Un personnage complexe
Le simple fait qu’on projette sur François des aspirations aussi contradictoires dit assez la confusion qui règne, et aussi la complexité du personnage. Et quand bien même il n’y aurait pas contradiction, il y a toujours la tentation d’enrôler François au service d’une cause. Les papes eux-mêmes ne s’en privent pas : la cause du dialogue interreligieux en raison de sa rencontre avec un sultan musulman (d’où les rencontres d’Assise sous le pontificat de Jean Paul II) ; la cause de l’écologie en raison de l’amour bien connu du Poverello pour la Création et les animaux (d’où le fait que le pape François place son encyclique Laudato Si’ sous son patronage, jusqu’à lui emprunter son titre) ; la cause de la réforme dans l’Église et l’idée d’une Église pauvre pour les pauvres (chère au pape François), parce que François d’Assise aurait épousé Dame Pauvreté “restée veuve depuis l’ascension du Christ”, selon les mots fameux de Dante ; et enfin la cause de la fraternité universelle avec l’encyclique “Fratelli tutti” signée par le pape François ce 3 octobre à Assise, justement.
Bien sûr, il y a souvent un fondement réel dans l’histoire de François qui justifie qu’on invoque son patronage pour telle ou telle cause, souvent légitime par ailleurs. Et les trésors de sainteté que l’Église a suscités à travers l’histoire sont là aussi pour nous inspirer dans notre action aujourd’hui.
« Suivre nu le Christ nu »
Mais à trop faire de François le champion de toutes les bonnes causes contemporaines, n’oublie-t-on pas parfois un peu qu’il fut d’abord et avant tout un amoureux de Jésus, qui a voulu suivre le Christ le plus radicalement possible ? François n’est ni un écologiste, ni un humanitaire, ni un réformiste, ni un révolutionnaire ni un artisan du dialogue interreligieux. En tout cas, il ne l’est pas d’abord. Il aurait d’ailleurs sans doute été le premier étonné qu’on lui fasse porter toutes ces étiquettes. Non, François a voulu « suivre nu le Christ nu ». Le reste est de la littérature, du fantasme et, parfois, de la récupération.

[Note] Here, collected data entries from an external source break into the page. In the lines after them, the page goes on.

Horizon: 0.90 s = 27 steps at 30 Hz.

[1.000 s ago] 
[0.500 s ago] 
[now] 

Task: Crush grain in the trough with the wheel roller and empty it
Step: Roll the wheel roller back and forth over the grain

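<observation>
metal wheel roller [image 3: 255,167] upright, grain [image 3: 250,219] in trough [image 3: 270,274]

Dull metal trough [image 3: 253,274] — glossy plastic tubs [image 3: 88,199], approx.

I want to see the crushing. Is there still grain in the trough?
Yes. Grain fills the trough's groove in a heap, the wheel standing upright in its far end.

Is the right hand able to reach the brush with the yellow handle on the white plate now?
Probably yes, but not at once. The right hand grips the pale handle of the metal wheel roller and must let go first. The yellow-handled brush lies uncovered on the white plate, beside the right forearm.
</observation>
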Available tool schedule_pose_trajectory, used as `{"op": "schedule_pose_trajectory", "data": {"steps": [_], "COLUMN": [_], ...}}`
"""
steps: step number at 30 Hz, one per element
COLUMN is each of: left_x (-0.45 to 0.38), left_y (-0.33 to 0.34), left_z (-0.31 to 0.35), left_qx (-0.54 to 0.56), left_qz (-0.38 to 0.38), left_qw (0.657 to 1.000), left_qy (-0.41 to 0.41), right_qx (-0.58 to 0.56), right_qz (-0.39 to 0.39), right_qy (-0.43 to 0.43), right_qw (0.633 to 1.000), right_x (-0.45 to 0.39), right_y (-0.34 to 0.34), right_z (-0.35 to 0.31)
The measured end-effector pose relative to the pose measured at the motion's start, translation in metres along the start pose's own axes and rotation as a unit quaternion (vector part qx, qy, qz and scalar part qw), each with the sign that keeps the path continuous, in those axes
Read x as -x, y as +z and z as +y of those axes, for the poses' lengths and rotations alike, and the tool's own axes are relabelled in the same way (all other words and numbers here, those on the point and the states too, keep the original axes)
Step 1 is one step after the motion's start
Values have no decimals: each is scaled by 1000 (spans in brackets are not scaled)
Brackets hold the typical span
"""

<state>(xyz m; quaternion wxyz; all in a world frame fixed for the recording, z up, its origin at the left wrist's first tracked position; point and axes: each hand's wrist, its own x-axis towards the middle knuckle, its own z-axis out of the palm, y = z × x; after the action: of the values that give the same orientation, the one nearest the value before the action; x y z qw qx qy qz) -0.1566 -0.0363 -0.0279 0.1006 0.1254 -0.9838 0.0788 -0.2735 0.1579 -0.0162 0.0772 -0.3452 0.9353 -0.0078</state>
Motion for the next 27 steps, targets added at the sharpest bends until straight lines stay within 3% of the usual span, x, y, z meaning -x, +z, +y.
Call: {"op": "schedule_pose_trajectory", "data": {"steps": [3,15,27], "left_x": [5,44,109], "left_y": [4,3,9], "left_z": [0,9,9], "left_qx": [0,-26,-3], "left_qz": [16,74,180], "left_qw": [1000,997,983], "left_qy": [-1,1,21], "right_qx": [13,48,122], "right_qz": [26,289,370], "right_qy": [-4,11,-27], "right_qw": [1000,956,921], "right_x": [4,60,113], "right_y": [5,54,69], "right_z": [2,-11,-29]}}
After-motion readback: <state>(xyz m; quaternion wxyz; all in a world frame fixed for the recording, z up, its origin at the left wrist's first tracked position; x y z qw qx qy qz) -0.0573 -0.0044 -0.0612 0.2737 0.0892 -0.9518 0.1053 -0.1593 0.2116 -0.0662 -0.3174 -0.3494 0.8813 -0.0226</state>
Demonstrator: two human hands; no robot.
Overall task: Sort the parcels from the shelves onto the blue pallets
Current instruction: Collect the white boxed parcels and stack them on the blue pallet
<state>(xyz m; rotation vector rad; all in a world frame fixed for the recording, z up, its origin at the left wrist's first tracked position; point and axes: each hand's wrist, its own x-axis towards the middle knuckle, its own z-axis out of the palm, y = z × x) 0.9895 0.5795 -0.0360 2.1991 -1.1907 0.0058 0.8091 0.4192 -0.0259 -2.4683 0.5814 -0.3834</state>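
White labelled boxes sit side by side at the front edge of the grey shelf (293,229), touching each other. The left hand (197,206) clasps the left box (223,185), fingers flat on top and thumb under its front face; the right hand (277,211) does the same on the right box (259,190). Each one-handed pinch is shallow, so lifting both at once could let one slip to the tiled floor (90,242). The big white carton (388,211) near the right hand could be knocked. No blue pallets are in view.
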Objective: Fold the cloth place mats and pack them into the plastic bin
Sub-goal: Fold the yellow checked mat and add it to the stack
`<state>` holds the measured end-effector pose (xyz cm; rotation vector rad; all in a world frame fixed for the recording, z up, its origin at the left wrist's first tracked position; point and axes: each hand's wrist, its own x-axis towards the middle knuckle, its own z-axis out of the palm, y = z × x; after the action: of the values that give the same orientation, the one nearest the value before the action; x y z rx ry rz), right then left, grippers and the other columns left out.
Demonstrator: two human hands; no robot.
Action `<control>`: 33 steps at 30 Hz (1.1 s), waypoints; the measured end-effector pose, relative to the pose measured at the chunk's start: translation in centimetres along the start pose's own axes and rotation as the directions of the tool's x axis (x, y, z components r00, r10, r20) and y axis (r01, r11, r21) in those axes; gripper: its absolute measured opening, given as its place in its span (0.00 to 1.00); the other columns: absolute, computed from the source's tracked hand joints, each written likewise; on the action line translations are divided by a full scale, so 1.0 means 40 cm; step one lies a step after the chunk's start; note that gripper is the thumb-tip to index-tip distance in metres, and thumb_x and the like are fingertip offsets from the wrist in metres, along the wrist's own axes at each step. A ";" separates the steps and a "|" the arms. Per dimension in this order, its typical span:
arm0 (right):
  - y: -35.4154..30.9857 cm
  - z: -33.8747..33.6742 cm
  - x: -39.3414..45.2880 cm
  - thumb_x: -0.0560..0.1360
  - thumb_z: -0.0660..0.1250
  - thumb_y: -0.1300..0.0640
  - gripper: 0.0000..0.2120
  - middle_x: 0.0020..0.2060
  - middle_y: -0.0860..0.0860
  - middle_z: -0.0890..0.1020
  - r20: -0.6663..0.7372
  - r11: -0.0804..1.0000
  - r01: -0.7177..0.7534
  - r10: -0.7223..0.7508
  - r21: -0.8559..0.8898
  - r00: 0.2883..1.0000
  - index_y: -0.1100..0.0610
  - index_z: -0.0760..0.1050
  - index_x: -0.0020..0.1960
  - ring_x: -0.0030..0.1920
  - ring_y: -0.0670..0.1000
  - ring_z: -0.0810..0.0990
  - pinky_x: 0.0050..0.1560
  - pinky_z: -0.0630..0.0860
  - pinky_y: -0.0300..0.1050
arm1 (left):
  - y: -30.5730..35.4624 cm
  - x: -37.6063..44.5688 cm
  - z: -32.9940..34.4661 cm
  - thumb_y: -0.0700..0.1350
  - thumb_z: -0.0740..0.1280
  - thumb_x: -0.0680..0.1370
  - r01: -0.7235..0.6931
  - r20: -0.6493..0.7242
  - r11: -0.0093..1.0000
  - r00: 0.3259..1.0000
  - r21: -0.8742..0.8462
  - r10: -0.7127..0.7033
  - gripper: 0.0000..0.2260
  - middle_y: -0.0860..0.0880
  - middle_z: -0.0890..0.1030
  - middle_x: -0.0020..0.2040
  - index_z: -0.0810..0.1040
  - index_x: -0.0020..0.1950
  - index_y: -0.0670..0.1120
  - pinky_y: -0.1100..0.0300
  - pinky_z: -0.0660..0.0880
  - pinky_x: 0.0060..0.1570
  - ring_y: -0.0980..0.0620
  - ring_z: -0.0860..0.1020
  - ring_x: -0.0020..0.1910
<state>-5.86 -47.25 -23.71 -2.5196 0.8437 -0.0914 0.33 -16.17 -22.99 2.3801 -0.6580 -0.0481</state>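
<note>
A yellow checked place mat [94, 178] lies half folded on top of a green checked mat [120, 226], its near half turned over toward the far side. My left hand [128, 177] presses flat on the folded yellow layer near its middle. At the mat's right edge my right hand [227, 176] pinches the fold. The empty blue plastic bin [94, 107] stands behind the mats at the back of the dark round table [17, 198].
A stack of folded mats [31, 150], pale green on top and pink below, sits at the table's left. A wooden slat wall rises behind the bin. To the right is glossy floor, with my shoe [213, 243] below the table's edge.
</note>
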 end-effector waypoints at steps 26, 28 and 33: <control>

Les stigmates reçus sur le mont Alverne ont été comparés dans les milieux franciscains à un sceau que le Christ a apposé sur le corps de François, un sceau reproduisant sa propre image à lui, Jésus. Lorsque nous fêtons François, lorsque nous le vénérons, lorsque nous l’invoquons, lorsque nous demandons son intercession, veillons à ne pas substituer une image à une autre. Ne substituons pas à l’image sacrée du Seigneur Jésus en son humanité, de la Crèche à la Croix, une photographie de notre époque, ou un reflet de notre miroir. Si nous nous laissons aller à ce genre d’entreprise, nous sommes coupables d’une double trahison : envers François, et envers Jésus. De même que François n’a pas épousé un concept de pauvreté ou de petitesse mais a voulu suivre une personne, Jésus, pauvre et petit, ne suivons pas à travers François une idée qui n’est bien souvent que la nôtre, mais suivons un homme. Et à travers François, qui n’était qu’un homme, suivons un autre homme, Jésus, qui est aussi le Fils de Dieu.
La vraie pauvreté
S’il y a quelque chose dont on est historiquement sûr, parce que François l’a dit et écrit à plusieurs reprises, c’est qu’il préconisait deux moyens privilégiés pour suivre le Christ : l’Évangile ad litteram et sine glossa (« à la lettre et sans commentaire superflu »), d’une part, et l’Eucharistie d’autre part. C’est très peu, mais c’est plus qu’il n’en faut. C’est peut-être là qu’est la vraie pauvreté évangélique.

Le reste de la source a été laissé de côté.